[llvm-dev] Terminators which define values

Nagurne, James via llvm-dev llvm-dev at lists.llvm.org
Thu Aug 13 16:01:19 PDT 2020


This is somewhat of a followup/continuation to my original discussion regarding LLVM IR and branch instructions.
The main question, before I dive into my research, is: How are terminators that define values supported at the IR, DAG, and MI layers, if at all?

My target has a branch instruction which writes to a register. In C: "if (Rx) { Rx--; goto destination; }"

My original implementation attempted to combine the elemental operations into a SelectionDAG node representing the whole operation, called BR_DEC (BRanch with DECrement).
This seemed to be completely unsupported.
The error, when I attempted to do this, took form in the following transformation from IR:

%2 = PHI(%2, body, N, preheader)
%1 = sub %2, 1
%3 = cmp ne %1, 0
%4 = br %3, body, exit

to SelectionDAG:

t2: ch= CopyFromReg %2
t4: i32 = sub t2, 1
                t6: ch = CopyToReg %1, t4            ; Required because t2 is live in the successor (body)
t8: i1 = setcc, t4, 0, setne
t10: ch = brcond t8, body
t12: ch = br exit

Post-combine (Combines sub, compare, branch together)

t6: i32 = CopyToReg %0, t4
t4: i32, ch = TARGET::BR_DEC t2, 1, body               ; If t2 is not 0, decrement t2 and goto body

This is illegal. Because of the combination, there now seems to be no legal location for the CopyToReg, as far as I know. How does a value defined by a terminator in SelectionDAG make it back around the backedge (i.e., the successor) of the loop?
The stopgap solution to just move forward was to follow ARM's model, which keeps the operations separate in the form of "Loop End", LE, and "Loop Decrement", LOOP_DEC.
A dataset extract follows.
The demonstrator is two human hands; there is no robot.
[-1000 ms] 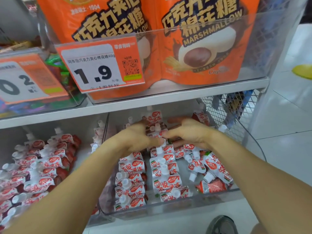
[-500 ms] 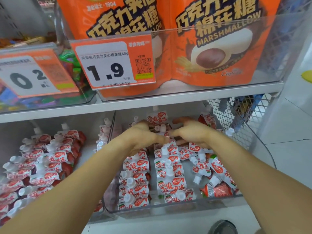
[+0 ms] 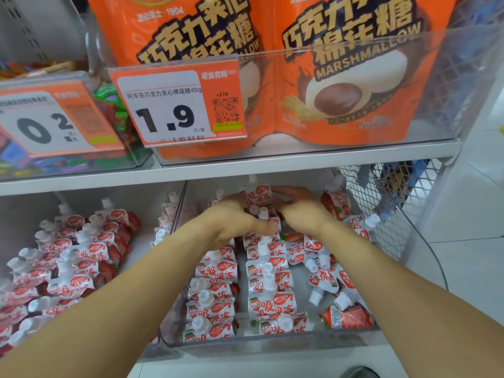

However, that ran into another problem, with another orthogonal set of prior art.
After selection, I had the following:
  %6 = PHI %19, %bb.1, %27, %bb.4
  ...
  %27 = LoopDec %6, 1
  LoopEnd %27, %bb.4

I added a finalize step that took the LoopDec and LoopEnd pseudo-instructions, and formed the BR_DEC:

  %6 = PHI %19, %bb.1, %27, %bb.4
  ...
  %27 = BR_DEC %6(tied-def 0), 1, %bb.4, 0          ; if (%6 > 0) %6--, goto %bb.4

BR_DEC is a Terminator, and that fact is the issue.
The PHI Elimination pass attempts to find locations to insert COPY operations for tied defs. In this case, it fails to insert the COPY instruction in a legal location. Instead, I observe:

  %6 = COPY killed %32
  ...
  %32 = COPY killed %27
  %27 = BR_DEC killed %6(tied-def 0), 1, %bb.5, 0

The default algorithm inserts the "PHISourceCopy" at the end of the basic block, even if a terminator is the instruction that defs its source. The comment in findPHICopyInsertPoint states: "This needs to be after any def of SrcReg, but before any subsequent point where control flow might jump out of the basic block." This error is only caught in the verifier, much later, as "Def does not dominate all uses"

The prior art I mentioned is the existence of the "createPHISourceCopy" target function, added for the AMDGPU target.
This target has, in particular, one instruction which is a terminator but which also defines a value, "SI_IF". When creating a COPY to handle a PHI, the target function checks to see if the source register is the result of SI_IF, and then generates a curious looking terminator-move instruction after it, which is a wrapper for a real move instruction, but has the IsTerminator bit set.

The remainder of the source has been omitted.